Mayo’s final work on the subject or nerves was his monograph The Nervous System (1842). This was begun as a physiological introduction for a reissue of the 1827 Engravings, but in the event, the illustrations were not reprinted.
Mayo retired to Germany in 1843 for hydropathic treatment as a victim of “rheumatic gout,” and while there he wrote on The Cold Water Cure and on Mesmerism. He died in Germany at the age of fifty-six, survived by his wife, a son, and two daughters.
Mayo announced his independent discoveries of the physiology of the nerves in his Anatomical and Physiological Commentaries; the first part (August 1822) included a paper which described “Experiments to Determine the Influence of the Portio Dura of the Seventh and the Facial Branches of the Fifth Pair of Nerves” part two (July 1823) opened with a paper “On the Cerebral Nerves With Reference to Sensation and Voluntary Motion,” and it concluded with “Remarks Upon the Spinal Chord and the Nervous System Generally,” Mayo attributed sensibility to the fifth nerve and motor power to the seventh nerve, and he showed that a circumscribed segment of the nervous system sufficed to produce muscular action. He wrote that “An influence may be propagated from the sentient nerves of a part to their correspondent nerves of motion through the intervention of that part alone of the nervous system to which they are mutually attached” the term “reflex” was applied to this phenomenon by Marshall Hall in 1833. Neither Bell nor Mayo seems to have known at this time that François Magendie had achieved similar results in research which was reported in Paris (1821-1823). Bell protested his claim to priority against both Mayo and Magendie.

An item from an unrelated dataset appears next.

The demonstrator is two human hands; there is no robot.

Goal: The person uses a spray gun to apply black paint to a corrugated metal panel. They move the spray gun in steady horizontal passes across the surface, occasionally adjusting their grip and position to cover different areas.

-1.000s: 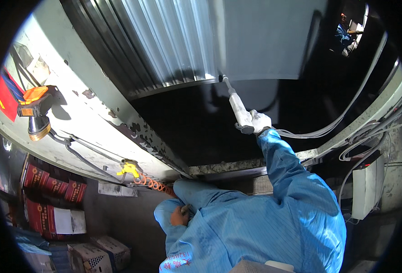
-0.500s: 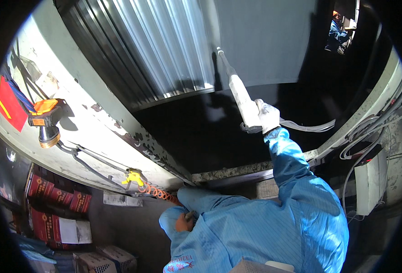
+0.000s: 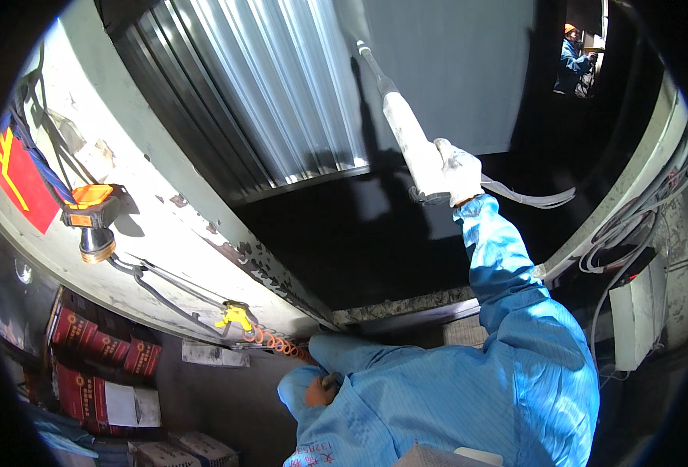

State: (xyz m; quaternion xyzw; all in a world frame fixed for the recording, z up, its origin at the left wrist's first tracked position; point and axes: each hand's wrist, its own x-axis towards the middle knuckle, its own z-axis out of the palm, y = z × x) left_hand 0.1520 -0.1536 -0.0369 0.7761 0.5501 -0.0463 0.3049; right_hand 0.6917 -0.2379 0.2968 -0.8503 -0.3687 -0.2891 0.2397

Although he made no further original discoveries, Mayo retained his interest in neurology. In his Outlines of Human Physiology, he gave “an extension of the original law respecting the place of origin of the nerves” He published a pamphlet on the Powers of the Roots of the Nerves in 1837 in reply to R. D. Grainger’s Observations on the Structure and Function of the Spinal Cord; Mayo described this as a restatement of his views after conversations with Grainger. In an appendix, he discussed recent demonstrations of hypnotism, “magnetic sleep.” by Baron Dupotet and concluded that “persons susceptible of it may be thrown into a kind of trance by the influence of imagination excited through the senses.” He also anticipated a possible value for anesthetizing a patient before “a surgical operation of little severity.” He did not discuss Bell’s claims, but recorded the highest regard for Magendie’s results and integrity.
Quotations:
“Nerves, it was discovered by the independent researches of Sir C. Bell, M. Magendie, and myself (each having contributed his separate share to the result) are of two kinds only, one sentient, the other voluntary.”

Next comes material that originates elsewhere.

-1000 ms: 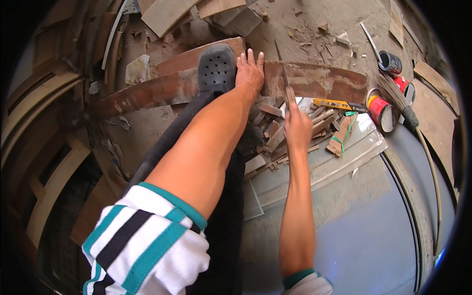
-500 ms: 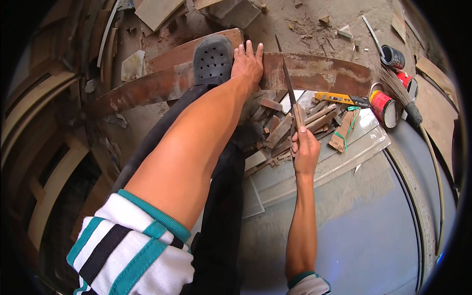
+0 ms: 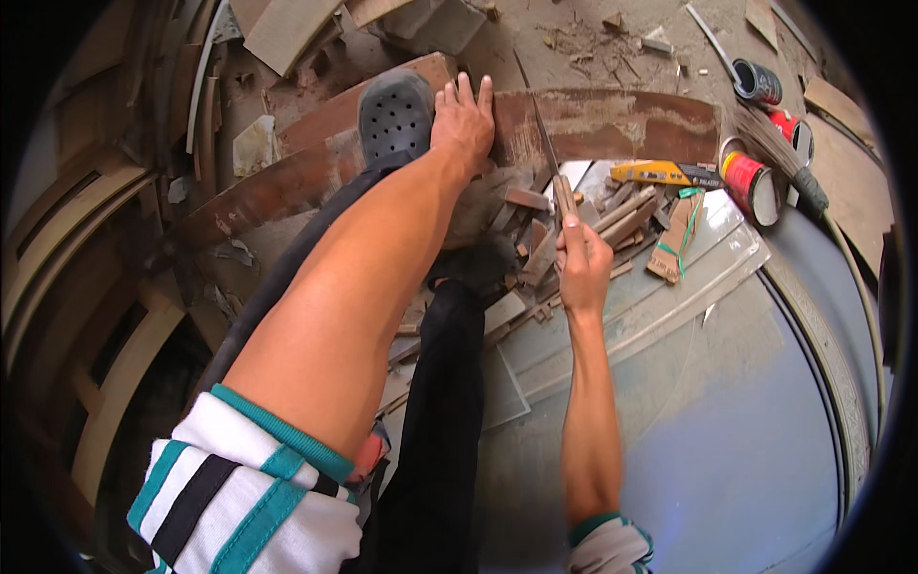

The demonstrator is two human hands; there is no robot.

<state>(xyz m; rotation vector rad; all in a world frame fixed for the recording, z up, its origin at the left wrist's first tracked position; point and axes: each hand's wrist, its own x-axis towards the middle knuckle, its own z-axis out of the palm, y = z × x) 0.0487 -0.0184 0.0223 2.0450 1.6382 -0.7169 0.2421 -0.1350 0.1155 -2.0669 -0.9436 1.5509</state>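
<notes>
A long reddish-brown plank (image 3: 612,126) with worn, pale patches lies crosswise in front of me. My left hand (image 3: 463,129) presses on it with the fingers stretched out. Just left of that hand, a grey clog (image 3: 394,117) with holes, on my foot, bears on the wood. In my right hand (image 3: 583,266) is the wooden handle of a handsaw (image 3: 547,134). Its narrow dark blade crosses the plank to the right of my left hand, tip pointing away. Whether the teeth have cut into the wood cannot be made out.
Several wood offcuts (image 3: 622,215) are heaped below the plank. Close by lie a yellow-and-black packet (image 3: 660,173), cardboard tied with green string (image 3: 677,239), cans (image 3: 749,182) and a stick brush (image 3: 784,172). Glass sheets (image 3: 650,316) spread at the lower right. Wooden frames (image 3: 105,383) stand left.
My right hand and the saw have slid a little away from me across the plank. My left hand and foot keep their hold on it, while the whole view has shifted slightly.
</notes>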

"Dr. Marshall Hall, who invented the term ’reflex action,’ has followed out the idea with great diligence, showing fresh instances parallel to my own, which I reduced to one theory in 1823."

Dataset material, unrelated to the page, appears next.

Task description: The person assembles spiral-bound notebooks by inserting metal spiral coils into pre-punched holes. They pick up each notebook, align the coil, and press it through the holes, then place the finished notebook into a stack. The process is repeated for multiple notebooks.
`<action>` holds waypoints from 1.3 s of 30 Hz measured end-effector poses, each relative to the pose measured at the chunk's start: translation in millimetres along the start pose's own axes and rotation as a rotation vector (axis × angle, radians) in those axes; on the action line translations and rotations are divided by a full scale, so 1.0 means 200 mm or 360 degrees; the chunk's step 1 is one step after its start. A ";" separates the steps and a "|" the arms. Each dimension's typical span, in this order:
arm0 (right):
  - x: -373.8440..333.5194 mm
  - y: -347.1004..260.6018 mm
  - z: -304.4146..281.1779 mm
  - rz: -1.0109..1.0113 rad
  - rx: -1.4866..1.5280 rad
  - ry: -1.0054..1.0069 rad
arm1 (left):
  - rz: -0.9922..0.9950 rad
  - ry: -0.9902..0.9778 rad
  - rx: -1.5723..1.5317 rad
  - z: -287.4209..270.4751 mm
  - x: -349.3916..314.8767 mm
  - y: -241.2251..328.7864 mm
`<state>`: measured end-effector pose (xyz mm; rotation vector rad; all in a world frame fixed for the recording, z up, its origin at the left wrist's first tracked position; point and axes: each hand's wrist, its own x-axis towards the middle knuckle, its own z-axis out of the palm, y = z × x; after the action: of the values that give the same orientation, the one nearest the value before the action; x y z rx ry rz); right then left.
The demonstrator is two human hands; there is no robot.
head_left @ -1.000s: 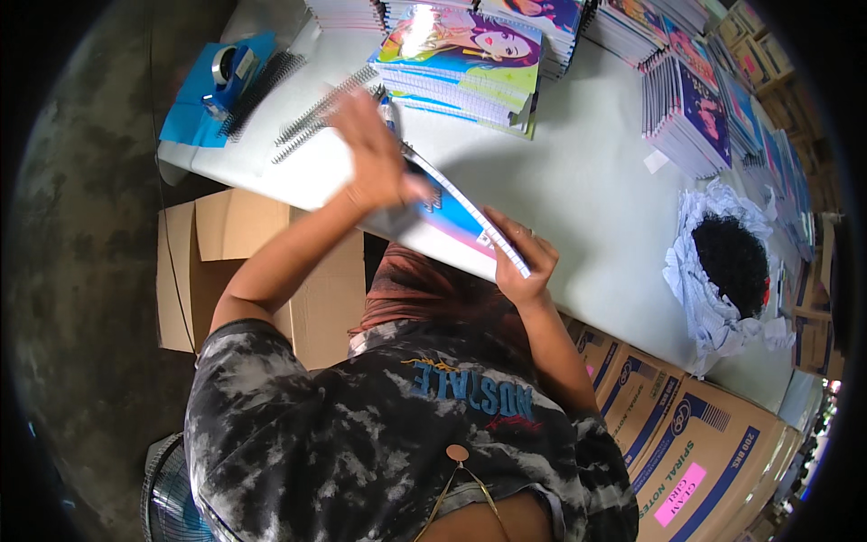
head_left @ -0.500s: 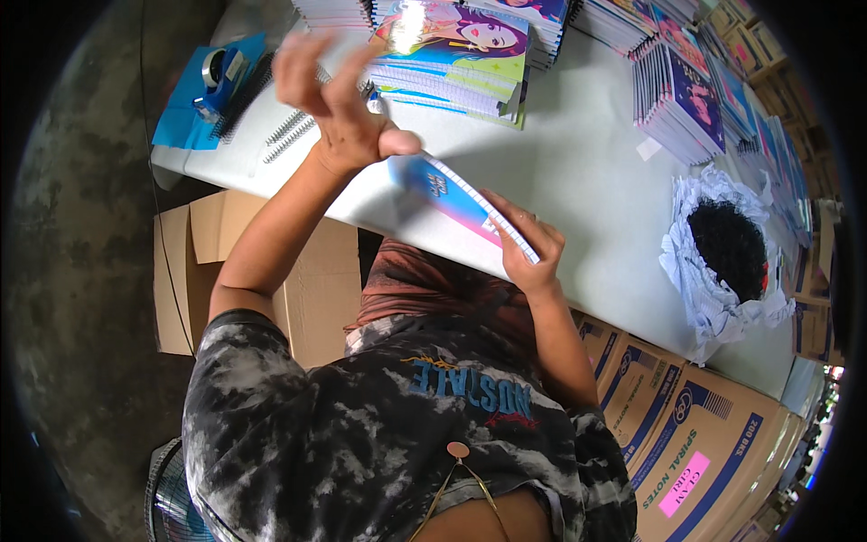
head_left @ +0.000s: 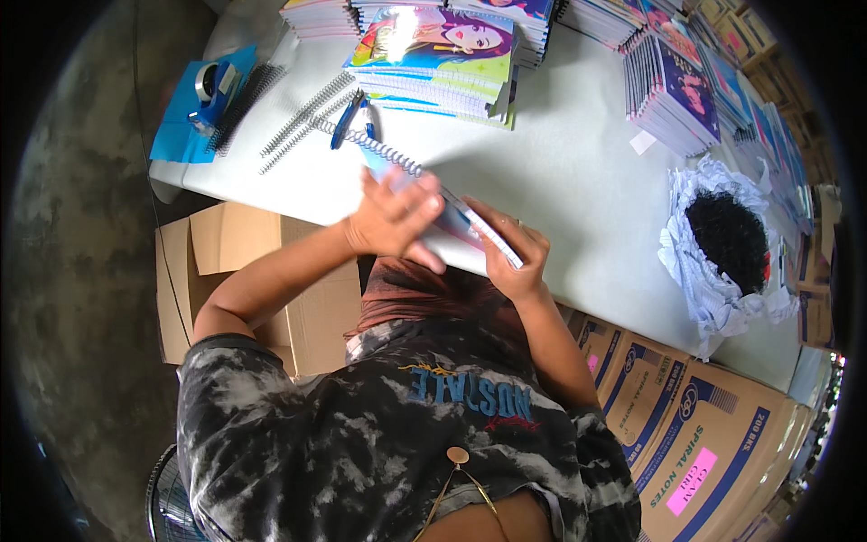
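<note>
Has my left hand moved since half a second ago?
Yes. Your left hand has moved right and downward in the view, farther from the blue tape dispenser.

White tabletop (head_left: pixel 578 163) bright, partly washed out left of centre; concrete floor (head_left: pixel 81 235) dim at left. Hard glare on the top cover of the notebook stack (head_left: pixel 452 68), upper centre. Soft shadow on tabletop, mid-frame. Left hand (head_left: pixel 397 214) motion-blurred; right-side cartons (head_left: pixel 722 434) sharper. Fisheye: edges bowed, corners black.
</note>
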<state>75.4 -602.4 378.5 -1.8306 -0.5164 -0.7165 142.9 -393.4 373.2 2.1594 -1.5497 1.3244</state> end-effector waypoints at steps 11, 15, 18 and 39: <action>0.02 -0.03 0.00 -0.0068 0.0050 -0.0087 | -0.0508 0.0305 0.0098 0.08 0.15 -0.05; -0.01 -0.01 0.00 0.0112 0.0109 -0.0023 | -0.0279 -0.0143 -0.0592 0.09 -0.08 0.17; 0.00 -0.01 -0.01 -0.0014 0.0045 -0.0044 | 0.0223 0.0118 -0.0298 0.01 0.14 0.07; 0.03 -0.03 0.04 -0.0048 0.0097 -0.0055 | -0.0623 -0.0006 -0.0398 0.09 0.21 0.11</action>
<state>78.4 -592.2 384.7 -1.7842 -0.5835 -0.6835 136.9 -442.6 385.0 2.1580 -1.1400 0.9490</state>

"Survey of the nervous system and the reflections to which it gave rise did not elicit much that is new, yet display what has been discovered with new distinctness and force."
Quotes from others about the person
"Mayo was the first in enunciating the positive doctrine that the portio dura is the nerve of voluntary motion for the face, and the fifth nerve, the nerve of common sensation to the same. It is true there are certain passages in Sir Charles Bell's treatise in 1821 which make it difficult to conceive how he could have missed the truth, whilst there are other passages which show positively that he did miss it. Meanwhile, Mayo's statement and claim in 1822 were clear, precise, and unmistakable." - Robert Druitt, English medical writer
Herbert Mayo married Jessica Matilda, daughter of Samuel James Arnold, the dramatist. They had one son and two daughters.